By Sachin Kalra, Infostretch.
Augmented reality (AR) is one of the hottest trends in technology today. Its popularity is equally reflected in projections, as the market is expected to be worth more than $160 billion by 2020, up from just $4 billion in 2016. But its use is not limited to simply chasing Pokémon and other games. With a growing number of applications across a range of industries, the technology is increasingly being adopted within the healthcare sector, where analysts predict its value will reach around $5 billion by 2025.
A number of healthcare providers and medical device manufacturers have already begun to realize AR’s potential for improving their efficiency and effectiveness. A handheld AR device developed by US-based AccuVein, for example, enables clinicians to quickly and easily locate veins for injections – scanning and projecting a virtual image of a patient’s veins on their skin. And in the UK, surgeons at London’s Imperial College Healthcare Trust use Microsoft’s HoloLens AR headset to create an accurate, real-time, virtual 3-D map of a patient’s blood vessels, muscles and bones before making a single incision.
Its impact isn’t only being felt by healthcare providers. In pharmaceuticals, for example, there are AR apps available which can give patients access to information such as dosage instructions and possible side effects. Those patients simply scan a particular prescription and the application recognizes the medication. Furthermore, solutions such as Ghostman are aiding patients with physical rehabilitation therapy following serious injury, and scientists are even exploring how the technology can be used to treat psychiatric and neurological conditions.
Given the benefits it offers both healthcare providers and their patients, AR’s growing popularity within the sector is not surprising. As with any new technology, though, implementing AR is not without its challenges.
Obstacles to overcome
While there may be a great deal of hype around future applications, it’s worth remembering that AR is still a relatively nascent space. There is currently little in the way of an ecosystem around the technology, as well as a lack of interoperability — both obstacles of implementation.
As it stands, developers are required to either build AR applications for one single platform or find ways of creating content for different platforms. Since each of these options has its own specific requirements, most AR apps today tend to be stand-alone projects. This situation is likely to be resolved over time with the implementation of common standards which will enable the creation of common frameworks, speeding up the overall development and deployment process. Once these standards are in place, it’s likely that AR will become more widely adopted within the healthcare sector.
Perception is also crucial — the future of AR depends on how it is perceived by end users. If AR is to be widely adopted, it’s important that developers ensure they put user experience at the heart of every project. As a burgeoning technology, AR is still something of an unknown quantity, so it is vital that sufficient time be given to ensure success. To do this, factors like loading and rendering three-dimensional objects, taking into account the real-world environment and conditions, and to carrying out extensive load testing will be required prior to release. Lag, or a lack of response in an AR application, might be frustrating when you’re trying to catch a Pokémon – but when we talk about care delivery, the consequences will be considerably more dire.
Finally, and most importantly, a shortage of formal regulation in the AR space means the technology is open to exploitation by bad actors. We all know that healthcare is one of the most heavily regulated industries – and with good reason; but until its current security concerns are addressed, it is unlikely that the integration of AR technology in the sector will continue much further.
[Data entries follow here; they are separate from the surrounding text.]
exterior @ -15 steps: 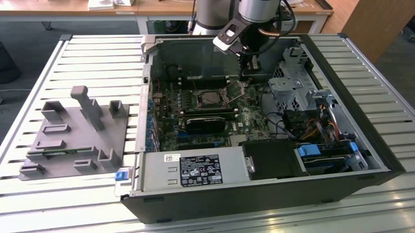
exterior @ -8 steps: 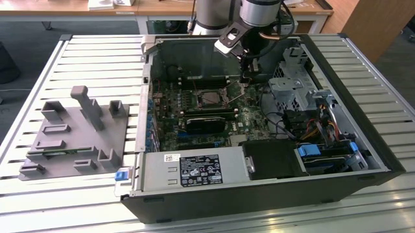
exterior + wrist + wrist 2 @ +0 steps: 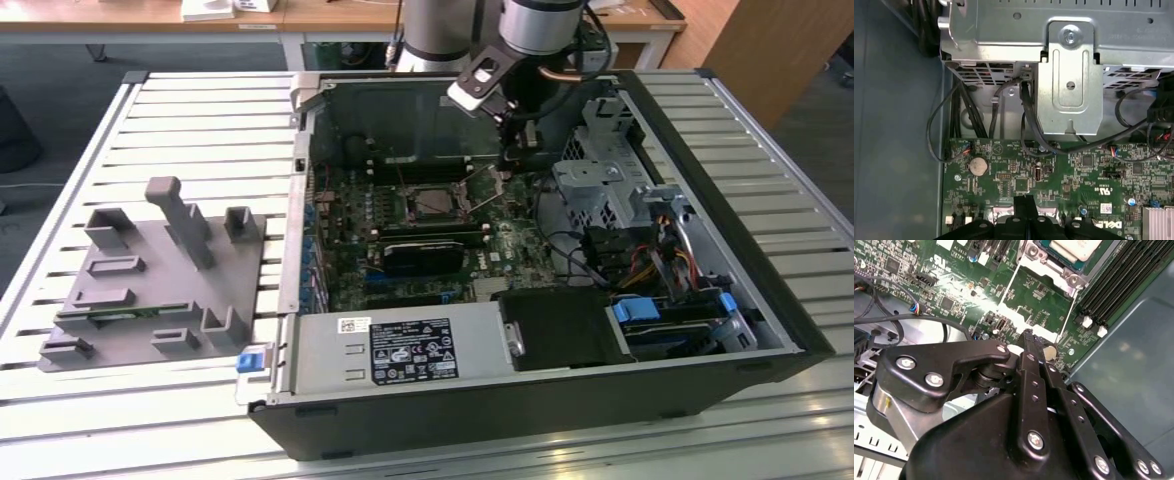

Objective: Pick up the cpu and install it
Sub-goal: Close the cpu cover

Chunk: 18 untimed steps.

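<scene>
Reaching down into the open computer case (image 3: 534, 415) that lies on the slatted table (image 3: 200, 120), the arm has its gripper (image 3: 1028, 336) near the socket (image 3: 1074, 276), a little off it and not touching it. Both wrist views show the black jaws pressed together at a narrow tip with nothing between them. The cpu (image 3: 1074, 247) sits inside the socket, pale metal top facing up, apart from the jaws. A thin metal frame (image 3: 1010, 285) is folded out from the socket toward the gripper, with the green board (image 3: 1019, 170) showing through its opening, and in the second wrist view the closed tip lines up with that frame's far edge. Long dark memory slots (image 3: 1119, 285) run just beside the socket. On the side of the gripper away from the socket, the first wrist view shows a round coin battery (image 3: 978, 165) on the board, black cables (image 3: 1029, 125) and a grey metal cage (image 3: 1069, 80). In the exterior view a grey power supply (image 3: 400, 350) fills the case's near corner, well apart from the socket, and a grey plastic holder (image 3: 147, 290) rests on the table outside the case, farther from the socket toward the exterior view's left.
</scene>
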Each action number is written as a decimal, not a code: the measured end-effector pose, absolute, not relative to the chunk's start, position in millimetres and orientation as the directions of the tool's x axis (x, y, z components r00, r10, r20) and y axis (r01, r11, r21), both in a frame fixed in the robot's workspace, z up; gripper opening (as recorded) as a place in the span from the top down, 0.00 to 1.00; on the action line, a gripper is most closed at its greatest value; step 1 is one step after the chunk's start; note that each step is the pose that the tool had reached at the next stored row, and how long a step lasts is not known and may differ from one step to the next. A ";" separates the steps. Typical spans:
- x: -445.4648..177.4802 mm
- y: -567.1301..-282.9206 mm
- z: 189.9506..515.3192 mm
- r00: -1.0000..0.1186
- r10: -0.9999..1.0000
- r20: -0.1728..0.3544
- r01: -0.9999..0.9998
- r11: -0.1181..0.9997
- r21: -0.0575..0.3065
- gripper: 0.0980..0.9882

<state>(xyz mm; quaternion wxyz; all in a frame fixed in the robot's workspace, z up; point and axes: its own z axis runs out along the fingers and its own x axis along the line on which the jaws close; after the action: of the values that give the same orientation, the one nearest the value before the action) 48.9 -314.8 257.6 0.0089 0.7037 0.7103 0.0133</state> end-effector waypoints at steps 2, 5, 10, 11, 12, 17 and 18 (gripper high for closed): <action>49.7 -314.4 257.3 -0.009 1.000 0.006 0.999 0.009 0.031 0.99; 51.7 -313.8 256.6 -0.009 1.000 0.006 0.999 0.009 0.031 0.99; 53.9 -313.3 255.2 -0.009 1.000 0.006 0.999 0.009 0.031 0.99; 54.3 -313.1 254.8 -0.009 1.000 0.006 0.999 0.009 0.031 0.99; 54.7 -313.0 254.5 -0.009 1.000 0.006 0.999 0.009 0.031 0.99; 56.6 -312.2 252.5 -0.009 1.000 0.006 0.999 0.009 0.031 0.99; 56.9 -312.0 252.1 -0.009 1.000 0.006 0.999 0.009 0.031 0.99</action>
<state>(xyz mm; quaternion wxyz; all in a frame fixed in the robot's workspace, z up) 56.9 -312.0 252.1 0.0089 0.7037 0.7103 0.0132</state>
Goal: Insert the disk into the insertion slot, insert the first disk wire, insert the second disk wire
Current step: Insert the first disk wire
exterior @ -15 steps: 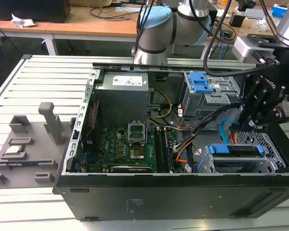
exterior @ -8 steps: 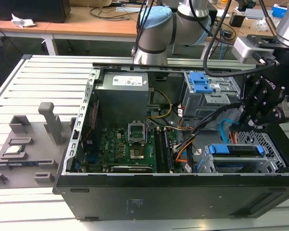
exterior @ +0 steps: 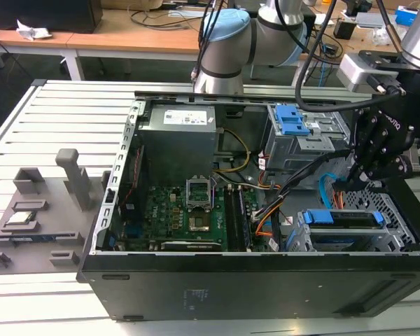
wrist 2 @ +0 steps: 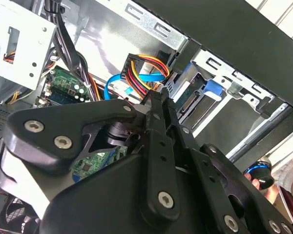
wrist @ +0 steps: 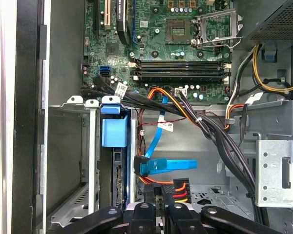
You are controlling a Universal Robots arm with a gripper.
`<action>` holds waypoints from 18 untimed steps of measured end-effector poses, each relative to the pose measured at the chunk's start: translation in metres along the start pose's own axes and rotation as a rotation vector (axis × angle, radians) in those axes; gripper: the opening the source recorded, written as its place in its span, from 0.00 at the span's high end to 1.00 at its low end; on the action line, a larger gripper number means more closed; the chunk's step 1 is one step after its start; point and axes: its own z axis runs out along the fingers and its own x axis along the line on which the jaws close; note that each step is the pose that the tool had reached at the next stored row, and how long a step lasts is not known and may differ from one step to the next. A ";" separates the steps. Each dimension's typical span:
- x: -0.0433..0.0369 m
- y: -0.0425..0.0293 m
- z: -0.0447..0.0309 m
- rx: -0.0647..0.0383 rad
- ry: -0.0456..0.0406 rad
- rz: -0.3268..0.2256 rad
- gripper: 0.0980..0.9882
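Already the disk [exterior: 343, 218] sits in the insertion slot [exterior: 399, 210] at the exterior view's near right, so the step in hand looks like the first disk wire [wrist: 179, 187], whose black plug the gripper [wrist: 161, 204] pinches narrowly just beside the disk's connector edge, and seating it should call for careful squaring-up.

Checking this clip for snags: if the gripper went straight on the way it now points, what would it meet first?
Most likely the flat blue cable, lying just beyond the power plug held in the gripper. Depth is unclear, so it might pass beside it.
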 end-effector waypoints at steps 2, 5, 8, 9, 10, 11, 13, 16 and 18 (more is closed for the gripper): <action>0.0000 0.0000 0.0000 0.000 0.0000 0.000 0.93; 0.0032 -0.0002 0.0005 0.000 0.0001 0.000 0.93; 0.0088 -0.0003 0.0011 0.000 0.0002 0.000 0.93; 0.0114 -0.0004 0.0015 0.000 0.0001 0.000 0.93; 0.0144 -0.0004 0.0019 0.000 0.0002 0.000 0.93; 0.0167 -0.0004 0.0022 0.000 0.0002 0.000 0.93; 0.0232 -0.0006 0.0029 0.000 0.0003 0.000 0.93; 0.0317 -0.0010 0.0044 0.000 0.0000 0.000 0.93; 0.0327 -0.0017 0.0055 0.000 -0.0001 0.000 0.93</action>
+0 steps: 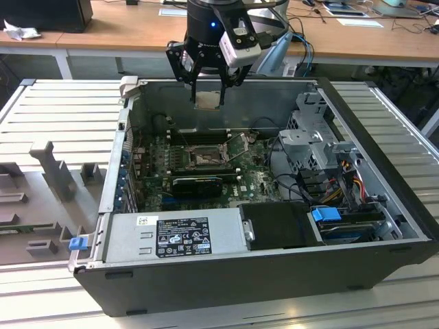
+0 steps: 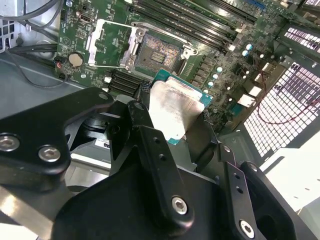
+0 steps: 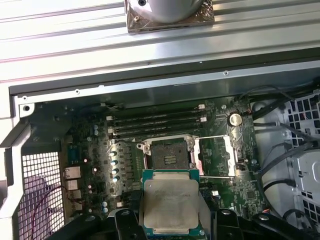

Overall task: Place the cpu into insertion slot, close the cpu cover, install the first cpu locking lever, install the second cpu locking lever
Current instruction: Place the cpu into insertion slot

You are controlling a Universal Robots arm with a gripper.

If developers want a place at the table, they should ensure the best possible security provisions and controls are proactively built into their apps from the very beginning for items like patient data and accessibility.
Keeping it real
AR is clearly an exciting prospect for healthcare. Its ability to open up a world of innovative opportunities could enhance patient care in unprecedented ways. While embracing these opportunities, it is important that healthcare providers don’t get caught up in the excitement and lose sight of the business cases for which they are implementing the technology.
Realizing the full benefits of AR will also be virtually impossible if an organization’s platforms don’t align with its back-end architecture, or development and testing don’t account for security concerns throughout the software development lifecycle (SDLC).
As the technology enabling AR matures, efficient and effective data analysis will equally be key to delivering actionable intelligence for these applications. For example, specialist testing can replicate the stimuli and conditions of the real world in custom-built lab environments; this testing aspect is essential to addressing security concerns and ensuring that a solution will achieve a specific use case.
AR is set to play an important role in the digital transformation of healthcare. When concerns around the technology have been addressed and obstacles overcome, we will see the technology become widely accepted and used by healthcare practitioners across the globe.